Data Brief. 2024 Apr 16:54:110430. doi: 10.1016/j.dib.2024.110430. eCollection 2024 Jun.

Abstract

The rationale for this data article is to provide resources which could facilitate the studies focussed over weed detection and segmentation in precision farming using computer vision. We have curated Multispectral (MS) images over crop fields of Triticum Aestivum containing heterogenous mix of Raphanus raphanistrum in both uniform and random crop spacing. This dataset is designed to facilitate weed detection and segmentation based on manual and automatically annotated Raphanus raphanistrum, commonly known as wild radish. The dataset is publicly available through the Zenodo data library and provides annotated pixel-level information that is crucial for registration and segmentation purposes. The dataset consists of 85 original MS images captured over 17 scenes covering various spectra including Blue, Green, Red, NIR (Near-Infrared), and RedEdge. Each image has a dimension of 1280 × 960 pixels and serves as the basis for the specific weed detection and segmentation. Manual annotations were performed using Visual Geometry Group Image Annotator (VIA) and the results were saved in Common Objects in Context (COCO) segmentation format. To facilitate this resource-intensive task of annotation, a Grounding DINO + Segment Anything Model (SAM) was trained with this manually annotated data to obtain automated Visual Object Classes Extended Markup Language (PASCAL VOC) annotations for 80 MS images. The dataset emphasizes quality control, validating both the 'manual" and 'automated" repositories by extracting and evaluating binary masks. The codes used for these processes are accessible to ensure transparency and reproducibility.
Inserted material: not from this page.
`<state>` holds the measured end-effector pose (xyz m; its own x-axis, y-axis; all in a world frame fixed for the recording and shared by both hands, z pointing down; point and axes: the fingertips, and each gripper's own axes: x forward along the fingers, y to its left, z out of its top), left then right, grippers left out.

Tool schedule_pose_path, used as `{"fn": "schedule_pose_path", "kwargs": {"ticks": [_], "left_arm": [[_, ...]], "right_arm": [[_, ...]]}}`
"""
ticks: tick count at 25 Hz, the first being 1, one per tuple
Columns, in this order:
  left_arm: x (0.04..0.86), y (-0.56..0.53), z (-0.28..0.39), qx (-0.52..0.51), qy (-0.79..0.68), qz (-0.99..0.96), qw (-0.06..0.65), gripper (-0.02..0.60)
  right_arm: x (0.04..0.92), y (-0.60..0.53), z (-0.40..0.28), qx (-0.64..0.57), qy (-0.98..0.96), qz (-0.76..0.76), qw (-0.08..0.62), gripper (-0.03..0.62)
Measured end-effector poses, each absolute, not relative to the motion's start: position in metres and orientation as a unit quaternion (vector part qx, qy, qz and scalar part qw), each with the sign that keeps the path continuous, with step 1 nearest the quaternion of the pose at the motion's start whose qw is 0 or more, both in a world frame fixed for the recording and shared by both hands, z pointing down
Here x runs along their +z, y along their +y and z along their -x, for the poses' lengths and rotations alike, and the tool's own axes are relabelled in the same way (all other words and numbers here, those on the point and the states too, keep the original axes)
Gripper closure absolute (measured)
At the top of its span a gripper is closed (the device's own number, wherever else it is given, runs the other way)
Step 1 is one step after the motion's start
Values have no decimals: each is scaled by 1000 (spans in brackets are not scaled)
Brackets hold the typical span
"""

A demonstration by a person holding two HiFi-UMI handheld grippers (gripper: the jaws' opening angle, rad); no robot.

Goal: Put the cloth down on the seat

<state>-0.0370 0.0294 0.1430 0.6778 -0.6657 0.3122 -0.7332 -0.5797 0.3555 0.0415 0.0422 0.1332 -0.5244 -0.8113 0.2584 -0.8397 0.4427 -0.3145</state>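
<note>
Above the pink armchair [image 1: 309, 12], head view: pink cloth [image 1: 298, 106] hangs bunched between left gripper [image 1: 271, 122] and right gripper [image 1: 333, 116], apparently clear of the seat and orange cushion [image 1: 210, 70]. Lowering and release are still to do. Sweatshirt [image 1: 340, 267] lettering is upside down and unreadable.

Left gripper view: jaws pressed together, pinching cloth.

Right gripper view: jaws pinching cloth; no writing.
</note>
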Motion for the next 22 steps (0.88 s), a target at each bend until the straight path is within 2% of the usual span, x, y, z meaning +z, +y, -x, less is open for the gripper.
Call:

This dataset is the first-of-its-kind public resource providing manual and automatically annotated weed information over close-ranged MS images in heterogenous agriculture environment. Researchers and practitioners in the fields of precision agriculture and computer vision can use this dataset to improve MS image registration and segmentation at close range photogrammetry with a focus on wild radish. The dataset not only helps with intra-subject registration to improve segmentation accuracy, but also provides valuable spectral information for training and refining machine learning models.

Keywords: Automatic annotation; Grounding DINO; Multispectral; Segment anything model; Weed segmentation.